We predict that although subjects sign consent forms acknowledging no clinical benefit and an understanding that the scans conducted are of research (not clinical) quality, they will nonetheless presume that if pathology exists, it will be detected and reported to them. We are currently testing this hypothesis in a study of subject expectations in both medical and nonmedical research settings.
On one hand, despite the high degree of variability observed, current procedures for handling incidental findings may be adequate. To our knowledge, neither the legal nor the medical literature has yet documented an adverse outcome due to a missed finding, and while brain MRI may represent an ideal modality for neurologic and neuroradiologic screening prior to subject enrollment, this would be difficult to implement in terms of both practicality and cost. Moreover, even though neuroimaging research may present an ideal opportunity for expanding collaborations among clinicians and researchers, and especially for providing hands-on research experience to clinical trainees in neuroradiology and other specialists who are familiar with reading brain MRIs (e.g., neurologists and certain psychiatrists), the sheer volume of scans requiring review would be daunting.

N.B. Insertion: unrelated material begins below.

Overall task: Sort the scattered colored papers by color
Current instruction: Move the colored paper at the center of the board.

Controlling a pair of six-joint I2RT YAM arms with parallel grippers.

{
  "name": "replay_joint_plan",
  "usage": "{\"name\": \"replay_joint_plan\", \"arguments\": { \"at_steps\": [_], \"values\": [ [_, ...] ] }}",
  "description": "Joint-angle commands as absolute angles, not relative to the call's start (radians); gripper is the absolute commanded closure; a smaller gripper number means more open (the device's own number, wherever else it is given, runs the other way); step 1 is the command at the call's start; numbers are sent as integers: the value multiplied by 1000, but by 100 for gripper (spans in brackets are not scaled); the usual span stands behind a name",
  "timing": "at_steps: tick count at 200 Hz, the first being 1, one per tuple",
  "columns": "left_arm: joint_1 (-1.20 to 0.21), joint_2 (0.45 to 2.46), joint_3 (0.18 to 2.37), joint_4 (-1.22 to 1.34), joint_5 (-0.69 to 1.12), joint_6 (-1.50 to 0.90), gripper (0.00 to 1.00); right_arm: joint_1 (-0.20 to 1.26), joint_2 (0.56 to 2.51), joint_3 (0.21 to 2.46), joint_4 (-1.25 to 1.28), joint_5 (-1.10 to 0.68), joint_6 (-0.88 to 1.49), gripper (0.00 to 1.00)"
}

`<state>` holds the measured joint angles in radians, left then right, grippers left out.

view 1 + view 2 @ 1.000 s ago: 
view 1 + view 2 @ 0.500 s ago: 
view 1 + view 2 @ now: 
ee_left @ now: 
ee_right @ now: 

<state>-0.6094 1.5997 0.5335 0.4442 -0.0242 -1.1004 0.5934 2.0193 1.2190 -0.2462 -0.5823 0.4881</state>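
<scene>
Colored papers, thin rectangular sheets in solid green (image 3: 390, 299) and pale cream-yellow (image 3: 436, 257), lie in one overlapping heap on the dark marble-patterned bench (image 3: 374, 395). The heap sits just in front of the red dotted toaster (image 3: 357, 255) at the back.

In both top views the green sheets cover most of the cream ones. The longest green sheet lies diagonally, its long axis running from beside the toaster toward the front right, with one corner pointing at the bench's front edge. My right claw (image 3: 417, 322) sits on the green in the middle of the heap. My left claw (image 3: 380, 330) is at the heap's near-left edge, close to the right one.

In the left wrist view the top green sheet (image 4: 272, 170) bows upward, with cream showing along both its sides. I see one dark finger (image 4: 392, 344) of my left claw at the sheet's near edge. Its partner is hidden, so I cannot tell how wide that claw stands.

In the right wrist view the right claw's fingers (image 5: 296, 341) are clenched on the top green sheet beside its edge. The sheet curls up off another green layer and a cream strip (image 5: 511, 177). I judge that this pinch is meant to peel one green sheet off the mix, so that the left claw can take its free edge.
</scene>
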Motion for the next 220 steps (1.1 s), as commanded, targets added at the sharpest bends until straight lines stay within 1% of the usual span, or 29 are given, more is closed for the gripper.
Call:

The counterpoint, on the other hand, bears on the potential imprudence of waiting for a catastrophic event or significant legal action before taking steps to recognize and manage any abnormalities that are discovered. The number of research participants scanned today is staggering—no doubt in the tens of thousands. The data reported here provide for the first time a perspective on incidental findings from the purview of the investigator, and further support our urgings in previous publications on this subject: before scientific progress is forestalled, and for the sake of both scientific integrity and public trust, we must revisit the relative trade-offs among all procedural alternatives and identify minimum and optimum standards of practice. We believe that the duty of disclosure is transparent to all professionals in the medical setting—clinical or research—regardless of professional degree (12
Ethics research, quite apart from ethical conduct, has not been a focus of the medical imaging community in the past. However, the new field of neuroethics has gained substantial visibility and credibility in imaging, neurosciences, and other areas (including law, public policy, and the humanities) over the past few years (14
). The study of neuroethics has shown that dialogue and methodologies drawn from multidisciplinary areas are not only desirable but are a powerful means of achieving scientific solutions to difficult research dilemmas. In the present case, we believe that processes formulated with the benefit of a wide range of disciplinary input will have greater acceptability and relevance, and will be easier to implement than those that may be imposed through a later regulatory process. Like other guidelines for research conduct that are embodied in our professional code of ethics, such as those for protecting the confidentiality of human subjects and authorship, guidelines regarding unexpected findings on brain scans are vital to our continuing research.